9 Model Specification and Model Identification

9.1 From theory to model

Structural equation modelling is a confirmatory technique, i.e., we specify a model that we believe to be true in the population and test whether the specified model fits the data that we have obtained. In principle, the hypothesized model that will be fitted to the data is formulated before the data are collected. Following the stages of the in the empirical cycle as formulated by A. D. de Groot (1961), one starts with observation (the researcher observes something that deserves investigation, for example, that perfectionistic parents often have anxious children), followed by induction (reflection on, or formulation of, theories that may explain the observed phenomena), followed by deduction (the formulation of testable research hypotheses that would be implied by theory, for example, that perfectionism of parents leads to over-controlling parenting behaviour, which in turn leads to anxiety in their children).

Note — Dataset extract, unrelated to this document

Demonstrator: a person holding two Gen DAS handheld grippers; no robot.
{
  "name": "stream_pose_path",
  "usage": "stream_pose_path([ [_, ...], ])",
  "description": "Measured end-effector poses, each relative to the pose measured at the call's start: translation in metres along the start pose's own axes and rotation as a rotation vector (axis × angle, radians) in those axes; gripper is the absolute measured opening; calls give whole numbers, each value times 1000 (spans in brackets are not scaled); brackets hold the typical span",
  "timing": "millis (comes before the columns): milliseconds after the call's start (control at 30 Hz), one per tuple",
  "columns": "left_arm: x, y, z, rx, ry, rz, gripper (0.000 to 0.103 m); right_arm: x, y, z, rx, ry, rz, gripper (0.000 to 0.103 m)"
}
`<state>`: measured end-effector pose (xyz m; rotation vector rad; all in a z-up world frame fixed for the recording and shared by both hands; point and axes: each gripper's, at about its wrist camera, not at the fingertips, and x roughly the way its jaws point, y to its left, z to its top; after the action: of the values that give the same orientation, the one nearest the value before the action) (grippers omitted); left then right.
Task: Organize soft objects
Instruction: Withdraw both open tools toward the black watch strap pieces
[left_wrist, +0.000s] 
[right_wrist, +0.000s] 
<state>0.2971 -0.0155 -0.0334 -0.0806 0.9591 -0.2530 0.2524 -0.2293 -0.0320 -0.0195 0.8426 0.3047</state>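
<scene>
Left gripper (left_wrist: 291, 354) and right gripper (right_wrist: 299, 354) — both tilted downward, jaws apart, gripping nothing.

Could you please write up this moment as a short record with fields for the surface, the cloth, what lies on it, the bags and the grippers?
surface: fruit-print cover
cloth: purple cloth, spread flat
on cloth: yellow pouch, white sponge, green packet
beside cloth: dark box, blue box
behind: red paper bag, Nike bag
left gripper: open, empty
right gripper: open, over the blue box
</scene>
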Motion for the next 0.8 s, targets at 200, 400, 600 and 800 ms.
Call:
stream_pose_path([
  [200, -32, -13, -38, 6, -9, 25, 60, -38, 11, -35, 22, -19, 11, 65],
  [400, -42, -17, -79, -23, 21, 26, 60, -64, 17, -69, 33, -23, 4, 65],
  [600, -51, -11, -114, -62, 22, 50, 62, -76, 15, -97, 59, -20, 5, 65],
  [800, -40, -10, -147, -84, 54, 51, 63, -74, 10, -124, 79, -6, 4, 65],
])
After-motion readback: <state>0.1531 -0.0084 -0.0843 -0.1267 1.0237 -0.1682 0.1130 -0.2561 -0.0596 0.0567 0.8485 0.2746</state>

The next stage is testing the hypothesis using data. This is the phase in which the structural model that represents the research hypotheses is tested against reality (i.e., data). The last phase is evaluation, which may possibly lead to new hypotheses or revision of the theory.

Empirical Cycle.

Figure 9.1: Empirical Cycle.

If there are competing theories, that each postulate a different model based on the same variables, researchers may use SEM to test the models corresponding to the different theories and select the model that fits the data best.

9.2 Model parsimony

As a researcher, you want to end up with a model that is “simple,” but that is still a good reflection of reality. In SEM, one indication of the simplicity or parsimony of a model is the degrees of freedom. For a given number of observed variables, the more degrees of freedom a model has, the more parsimonious the model (i.e., the less parameters it has, and thus the less complex the model). However, complex models with more parameters generally fit the data better. Unfortunately, this is not necessarily because the model is a more accurate description of reality; rather, freeing parameters in a data-driven way often leads to a model that is fit to sample-specific nuances. Finding the balance between parsimony and accuracy is a difficult issue. A famous principle that refers to this issue is Ockham’s razor, or the “law of parsimony” which Albert Einstein translated into the advice: “Everything should be kept as simple as possible, but no simpler”.

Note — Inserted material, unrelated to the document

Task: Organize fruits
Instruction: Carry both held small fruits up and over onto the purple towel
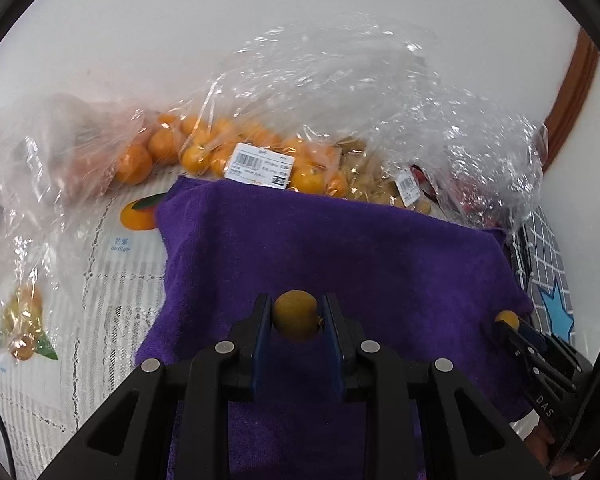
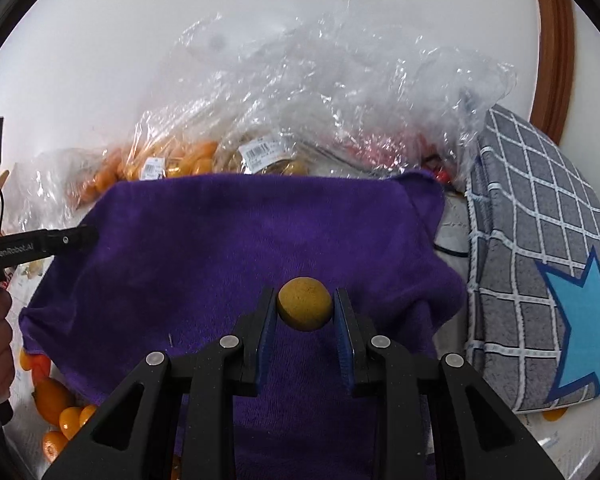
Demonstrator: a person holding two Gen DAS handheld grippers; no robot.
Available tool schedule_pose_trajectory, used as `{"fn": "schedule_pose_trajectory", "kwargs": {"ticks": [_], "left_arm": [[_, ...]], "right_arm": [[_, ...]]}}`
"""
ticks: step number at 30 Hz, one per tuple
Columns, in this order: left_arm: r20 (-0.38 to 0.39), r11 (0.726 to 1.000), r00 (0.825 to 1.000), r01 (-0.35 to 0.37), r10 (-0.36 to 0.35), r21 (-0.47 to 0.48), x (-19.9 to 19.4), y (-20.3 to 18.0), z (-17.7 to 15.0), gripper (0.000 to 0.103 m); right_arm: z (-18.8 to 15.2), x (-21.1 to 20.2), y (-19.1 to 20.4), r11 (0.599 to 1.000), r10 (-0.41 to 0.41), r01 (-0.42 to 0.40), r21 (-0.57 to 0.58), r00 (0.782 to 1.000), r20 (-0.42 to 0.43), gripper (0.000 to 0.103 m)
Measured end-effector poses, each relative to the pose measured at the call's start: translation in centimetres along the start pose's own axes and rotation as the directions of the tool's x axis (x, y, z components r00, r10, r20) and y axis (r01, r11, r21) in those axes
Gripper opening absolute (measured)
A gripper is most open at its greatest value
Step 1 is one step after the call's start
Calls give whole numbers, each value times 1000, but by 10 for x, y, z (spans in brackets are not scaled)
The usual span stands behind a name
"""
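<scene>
- each hand-held gripper, left (image 1: 296,318) and right (image 2: 305,310), squeezes a small round fruit (image 1: 295,315) above the purple towel (image 1: 340,248), likely a soft landing spot.
- bagged oranges (image 1: 204,148) wait along the towel's far edge.

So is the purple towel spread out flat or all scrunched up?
Spread out. The purple towel lies mostly flat over the table, edges and a far corner showing, with only soft wrinkles on the right side.
</scene>
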State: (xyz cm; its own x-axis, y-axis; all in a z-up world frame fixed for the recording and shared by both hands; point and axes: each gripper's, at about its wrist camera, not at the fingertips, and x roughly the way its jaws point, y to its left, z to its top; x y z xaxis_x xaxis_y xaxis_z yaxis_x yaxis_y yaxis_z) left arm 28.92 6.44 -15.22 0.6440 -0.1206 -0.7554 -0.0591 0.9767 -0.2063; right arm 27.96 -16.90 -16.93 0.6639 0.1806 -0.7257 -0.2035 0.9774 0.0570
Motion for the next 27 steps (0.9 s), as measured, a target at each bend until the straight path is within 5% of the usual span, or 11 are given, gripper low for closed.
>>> {"fn": "schedule_pose_trajectory", "kwargs": {"ticks": [27], "left_arm": [[-64,999,998,-9,12,53,33,-6,-14,24]], "right_arm": [[-8,24,-1,1000,-6,5,-18,1000,-27,28]]}}
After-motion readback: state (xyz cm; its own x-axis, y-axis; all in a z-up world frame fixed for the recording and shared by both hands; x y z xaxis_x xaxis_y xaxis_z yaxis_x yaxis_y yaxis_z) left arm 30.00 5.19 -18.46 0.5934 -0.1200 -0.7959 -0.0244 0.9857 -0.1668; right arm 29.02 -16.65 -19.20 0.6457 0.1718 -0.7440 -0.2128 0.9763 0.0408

9.3 A priori model specification

Very often, researchers plan to fit several models. For example, if the goal is to test a mediation hypothesis, one may first fit a model with an indirect effect only, and subsequently add the direct effect to test partial mediation. Or in a full SEM model, it is common to use “two-step modeling”, which means that one first tests the measurement model, without imposing a structure on the correlations between latent variables. Only if the measurement model is accepted, one continues with specifying a path model or factor model on the latent variables. Sometimes, the hypotheses that the researchers want to tests aren’t only about the overall fit of the model, but about specific parameters in a model. For example, researchers may want to test whether certain parameters in the model are equal. This can be tested by fitting a model with and without equality constraints on these parameters, and investigate whether the fit of the model with the equality constraint is significantly worse than the fit of the model without the constraint. As long as the models that will be fitted, and the hypotheses that will be answered by these models, are formulated before looking at the data, this practice can still be called confirmatory. This is not the case if the model modifications are purely based on statistics, as will be described next.

9.4 Post hoc model modification

Often, researchers just test one theoretical model. When the model does not fit the data well, we might need to reject the notion that the model (i.e., the theory) is a true reflection of reality. When this model does not fit the data well, the model is usually modified in order to obtain better model fit. The process of sequential model modification is also called a specification search. As post-hoc model modifications (modifications to the model based on information obtained after fitting the model to the data) are inherently data-driven, they are exploratory by nature. They should be executed with great care, as they often do not lead to a model that generalizes to other samples (MacCallum, 1986). To reduce the risk of ending up with a completely sample-specific model, the specification search should always be guided by theoretically meaningful modifications. Additional strategies to reduce the risk of meaningless data-driven model modifications are to formulate a pre-specified set of parameters that are candidates for modification, to fit the model on data from large samples, and formulate the initial model very carefully. Post-hoc model modification is a data-based approach, so any final model should be evaluated as stemming from an exploratory analysis strategy, which needs to be validated in other samples. It is also important to realize that by adding parameters to the model, the discrepancies between \(\mathbf{\Sigma}_{\text{population}}\) and \(\mathbf\Sigma_{\text{model}}\) will decrease, and thus the \(χ^2\) value will become closer to zero. However, models with more parameters are also more complex and can lead to unnecessary parameters that take on meaningless values. We should strive for models that are parsimonious and can be clearly understood. So, both with the originally hypothesized model and with modified models, one needs to balance trying to find a simple and interpretable model, and arriving at good model fit.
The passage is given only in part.